Es gibt viel zu sehen auf Cabrera bei Mallorca
Auf Cabrera bei Mallorca fühlen sich vor allem die wilden Ziegen wohl. Für Touristen ist die nur 17 Quadratkilometer große Insel, die zusammen mit dem Felsinsel-Archipel seit 1991 als Nationalpark gilt, hauptsächlich ein Ausflugsziel. Denn es gibt jede Menge zu sehen, trotz der kargen und felsigen Landschaft.
Da zwischen Cabrera und Mallorca nur 17 Kilometer liegen, lässt sich die Insel problemlos mit einer Fähre erreichen, die rund eine Stunde benötigt. Mit dem eigenen Boot anzureisen, ist nicht ratsam, da eine kostenlose Genehmigung eingeholt werden muss. Ankern ist nur im Hafen gestattet, ansonsten ist es strikt verboten, um den Meeresgrund nicht zu beschädigen. Auch der Aufenthalt ist zeitlich nur begrenzt möglich.

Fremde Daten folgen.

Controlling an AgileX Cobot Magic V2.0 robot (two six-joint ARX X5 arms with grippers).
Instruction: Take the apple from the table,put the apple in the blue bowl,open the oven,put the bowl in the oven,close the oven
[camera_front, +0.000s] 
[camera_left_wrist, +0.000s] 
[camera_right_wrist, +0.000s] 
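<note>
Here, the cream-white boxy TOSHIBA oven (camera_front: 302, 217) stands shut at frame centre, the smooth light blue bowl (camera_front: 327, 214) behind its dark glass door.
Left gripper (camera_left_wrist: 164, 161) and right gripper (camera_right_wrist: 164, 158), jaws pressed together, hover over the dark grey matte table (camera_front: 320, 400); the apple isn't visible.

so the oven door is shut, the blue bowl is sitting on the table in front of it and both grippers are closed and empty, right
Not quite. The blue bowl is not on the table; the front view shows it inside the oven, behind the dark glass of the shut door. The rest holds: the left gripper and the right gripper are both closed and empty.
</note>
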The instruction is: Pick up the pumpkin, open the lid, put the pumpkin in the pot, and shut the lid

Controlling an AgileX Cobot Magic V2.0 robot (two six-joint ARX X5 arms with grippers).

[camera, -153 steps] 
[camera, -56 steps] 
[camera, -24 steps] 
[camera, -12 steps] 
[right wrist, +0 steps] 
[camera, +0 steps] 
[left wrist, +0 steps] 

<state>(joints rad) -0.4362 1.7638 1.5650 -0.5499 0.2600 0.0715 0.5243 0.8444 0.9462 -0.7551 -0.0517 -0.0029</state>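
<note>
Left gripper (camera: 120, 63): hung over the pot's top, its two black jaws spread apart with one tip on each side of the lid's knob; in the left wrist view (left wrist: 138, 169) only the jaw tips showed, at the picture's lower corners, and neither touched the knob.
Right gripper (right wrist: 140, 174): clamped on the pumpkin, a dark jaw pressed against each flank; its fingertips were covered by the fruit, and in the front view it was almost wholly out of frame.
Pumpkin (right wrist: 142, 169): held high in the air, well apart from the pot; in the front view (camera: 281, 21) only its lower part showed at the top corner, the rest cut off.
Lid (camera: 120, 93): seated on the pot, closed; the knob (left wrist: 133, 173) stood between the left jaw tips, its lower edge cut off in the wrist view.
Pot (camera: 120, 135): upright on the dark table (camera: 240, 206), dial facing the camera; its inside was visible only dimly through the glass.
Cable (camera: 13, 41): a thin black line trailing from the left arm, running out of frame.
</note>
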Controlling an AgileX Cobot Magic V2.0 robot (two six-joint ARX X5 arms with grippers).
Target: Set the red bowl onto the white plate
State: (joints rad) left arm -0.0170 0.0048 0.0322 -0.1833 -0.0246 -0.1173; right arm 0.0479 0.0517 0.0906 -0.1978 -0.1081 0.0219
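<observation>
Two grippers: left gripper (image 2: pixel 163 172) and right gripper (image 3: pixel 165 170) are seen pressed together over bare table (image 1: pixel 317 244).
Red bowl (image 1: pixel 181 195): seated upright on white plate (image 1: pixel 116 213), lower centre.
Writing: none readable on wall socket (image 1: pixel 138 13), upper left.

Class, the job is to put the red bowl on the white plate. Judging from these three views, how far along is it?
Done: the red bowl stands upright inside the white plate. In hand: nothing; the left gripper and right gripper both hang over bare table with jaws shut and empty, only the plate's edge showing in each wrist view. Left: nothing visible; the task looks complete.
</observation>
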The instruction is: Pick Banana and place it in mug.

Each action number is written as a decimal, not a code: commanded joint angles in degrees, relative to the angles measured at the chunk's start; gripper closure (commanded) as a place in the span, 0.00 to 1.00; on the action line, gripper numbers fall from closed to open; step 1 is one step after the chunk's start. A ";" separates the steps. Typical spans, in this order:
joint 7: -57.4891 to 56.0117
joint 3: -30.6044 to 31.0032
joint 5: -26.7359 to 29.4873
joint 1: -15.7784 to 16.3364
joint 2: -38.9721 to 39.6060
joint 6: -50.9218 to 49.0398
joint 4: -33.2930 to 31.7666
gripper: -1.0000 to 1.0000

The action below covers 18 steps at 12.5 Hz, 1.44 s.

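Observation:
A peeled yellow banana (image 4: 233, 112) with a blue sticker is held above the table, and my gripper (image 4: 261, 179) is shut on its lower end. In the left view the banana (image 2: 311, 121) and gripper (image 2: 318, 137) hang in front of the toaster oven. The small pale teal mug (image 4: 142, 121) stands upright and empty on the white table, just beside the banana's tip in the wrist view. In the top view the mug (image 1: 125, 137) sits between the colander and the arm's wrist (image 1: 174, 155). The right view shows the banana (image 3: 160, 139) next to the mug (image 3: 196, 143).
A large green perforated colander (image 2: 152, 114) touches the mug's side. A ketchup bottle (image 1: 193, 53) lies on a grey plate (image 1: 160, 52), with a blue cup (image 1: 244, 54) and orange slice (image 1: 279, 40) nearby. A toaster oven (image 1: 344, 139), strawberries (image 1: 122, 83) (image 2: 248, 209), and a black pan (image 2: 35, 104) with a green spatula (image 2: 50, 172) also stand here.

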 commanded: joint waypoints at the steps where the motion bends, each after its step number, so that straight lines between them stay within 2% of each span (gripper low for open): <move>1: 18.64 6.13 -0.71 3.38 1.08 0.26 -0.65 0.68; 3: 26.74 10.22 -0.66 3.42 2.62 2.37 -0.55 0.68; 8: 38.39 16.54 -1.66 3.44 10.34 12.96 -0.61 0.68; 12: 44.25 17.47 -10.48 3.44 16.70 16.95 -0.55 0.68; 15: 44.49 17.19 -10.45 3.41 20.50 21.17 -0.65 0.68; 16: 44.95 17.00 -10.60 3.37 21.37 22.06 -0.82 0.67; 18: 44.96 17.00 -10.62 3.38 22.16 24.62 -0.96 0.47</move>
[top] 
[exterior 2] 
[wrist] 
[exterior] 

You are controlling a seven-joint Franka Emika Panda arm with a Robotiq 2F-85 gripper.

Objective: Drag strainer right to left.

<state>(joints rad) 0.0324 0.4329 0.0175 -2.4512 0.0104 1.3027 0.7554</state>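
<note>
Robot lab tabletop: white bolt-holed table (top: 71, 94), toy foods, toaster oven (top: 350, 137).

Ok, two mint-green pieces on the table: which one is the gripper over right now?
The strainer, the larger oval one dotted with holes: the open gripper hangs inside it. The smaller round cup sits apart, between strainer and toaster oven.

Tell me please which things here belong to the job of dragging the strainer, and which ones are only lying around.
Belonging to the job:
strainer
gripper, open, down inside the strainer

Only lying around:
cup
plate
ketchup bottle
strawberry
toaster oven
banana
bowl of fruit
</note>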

Wer sich mit der Fähre auf die Insel bringen lässt, sollte auf jeden Fall die Cueva Azul besuchen, eine Grotte, die 160 Meter lang und 50 Meter breit ist. Sehenswert auf Cabrera bei Mallorca sind ebenso der aus dem 14. Jahrhundert stammende Festungsturm, der Leuchtturm und das Museum der Insel, die vor 15000 Jahren von Mallorca getrennt wurde.